▸ DATA SEGMENT:
⁂

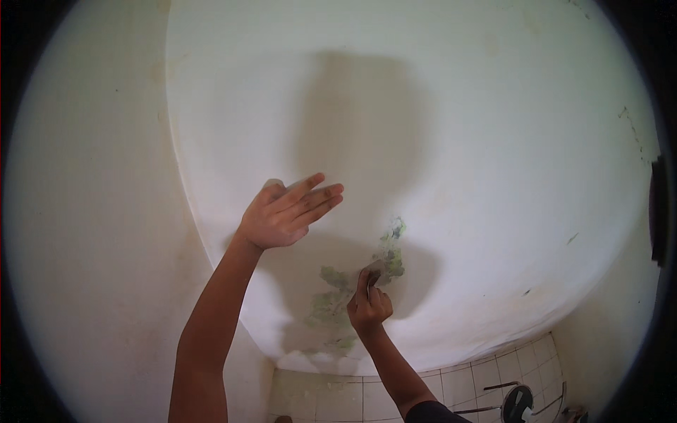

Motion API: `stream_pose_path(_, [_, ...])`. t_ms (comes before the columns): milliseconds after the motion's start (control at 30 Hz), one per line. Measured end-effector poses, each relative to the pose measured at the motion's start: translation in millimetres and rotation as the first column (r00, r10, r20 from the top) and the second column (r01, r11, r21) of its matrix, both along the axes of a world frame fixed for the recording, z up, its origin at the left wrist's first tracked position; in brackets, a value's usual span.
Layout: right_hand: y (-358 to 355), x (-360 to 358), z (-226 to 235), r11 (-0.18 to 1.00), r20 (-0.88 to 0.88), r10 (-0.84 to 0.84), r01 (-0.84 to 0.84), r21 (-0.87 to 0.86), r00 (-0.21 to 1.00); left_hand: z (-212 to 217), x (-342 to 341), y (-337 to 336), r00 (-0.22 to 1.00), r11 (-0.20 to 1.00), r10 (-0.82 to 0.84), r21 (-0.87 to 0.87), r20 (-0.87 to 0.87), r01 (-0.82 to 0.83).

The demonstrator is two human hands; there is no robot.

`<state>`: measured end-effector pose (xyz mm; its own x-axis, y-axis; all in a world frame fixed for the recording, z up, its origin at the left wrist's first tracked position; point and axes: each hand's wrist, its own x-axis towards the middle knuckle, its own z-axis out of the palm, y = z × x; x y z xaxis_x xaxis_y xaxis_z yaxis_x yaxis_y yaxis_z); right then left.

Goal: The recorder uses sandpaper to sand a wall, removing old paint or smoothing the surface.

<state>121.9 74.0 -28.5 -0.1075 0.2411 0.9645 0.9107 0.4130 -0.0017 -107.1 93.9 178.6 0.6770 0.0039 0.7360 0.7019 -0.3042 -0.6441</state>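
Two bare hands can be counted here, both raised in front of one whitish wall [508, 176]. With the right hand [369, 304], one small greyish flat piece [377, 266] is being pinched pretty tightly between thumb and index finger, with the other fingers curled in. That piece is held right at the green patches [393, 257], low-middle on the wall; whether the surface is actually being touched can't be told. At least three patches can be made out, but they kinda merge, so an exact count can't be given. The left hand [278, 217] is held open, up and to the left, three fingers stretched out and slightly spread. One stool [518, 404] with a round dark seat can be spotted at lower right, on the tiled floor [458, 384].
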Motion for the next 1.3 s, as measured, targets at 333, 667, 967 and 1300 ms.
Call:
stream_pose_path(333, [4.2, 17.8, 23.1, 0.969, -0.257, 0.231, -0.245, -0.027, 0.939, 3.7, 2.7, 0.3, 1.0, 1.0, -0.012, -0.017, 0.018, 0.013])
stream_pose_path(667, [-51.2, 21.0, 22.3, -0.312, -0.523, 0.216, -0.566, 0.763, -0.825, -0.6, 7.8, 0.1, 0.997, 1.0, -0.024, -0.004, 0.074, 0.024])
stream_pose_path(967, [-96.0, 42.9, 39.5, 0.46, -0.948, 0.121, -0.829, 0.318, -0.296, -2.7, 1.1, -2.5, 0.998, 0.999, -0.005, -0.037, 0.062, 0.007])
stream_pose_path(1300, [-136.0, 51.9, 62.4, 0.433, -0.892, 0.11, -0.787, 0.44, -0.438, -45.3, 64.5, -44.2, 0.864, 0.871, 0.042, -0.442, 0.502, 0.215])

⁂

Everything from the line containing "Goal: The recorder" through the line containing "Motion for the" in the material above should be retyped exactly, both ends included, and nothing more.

▸ ANSWER SPACE:
Goal: The recorder uses sandpaper to sand a wall, removing old paint or smoothing the surface.

<state>121.9 74.0 -28.5 -0.1075 0.2411 0.9645 0.9107 0.4130 -0.0017 -107.1 93.9 178.6 0.6770 0.0039 0.7360 0.7019 -0.3042 -0.6441</state>
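Two bare hands can be counted here, both raised in front of one whitish wall [508, 176]. With the right hand [369, 304], one small greyish flat piece [377, 266] is being pinched pretty tightly between thumb and index finger, with the other fingers curled in. That piece is held right at the green patches [393, 257], low-middle on the wall; whether the surface is actually being touched can't be told. At least three patches can be made out, but they kinda merge, so an exact count can't be given. The left hand [278, 217] is held open, up and to the left, three fingers stretched out and slightly spread. One stool [518, 404] with a round dark seat can be spotted at lower right, on the tiled floor [458, 384].
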Motion for the next 1.3 s, as measured, targets at 333, 667, 967 and 1300 ms.

What the exercise asked for is complete.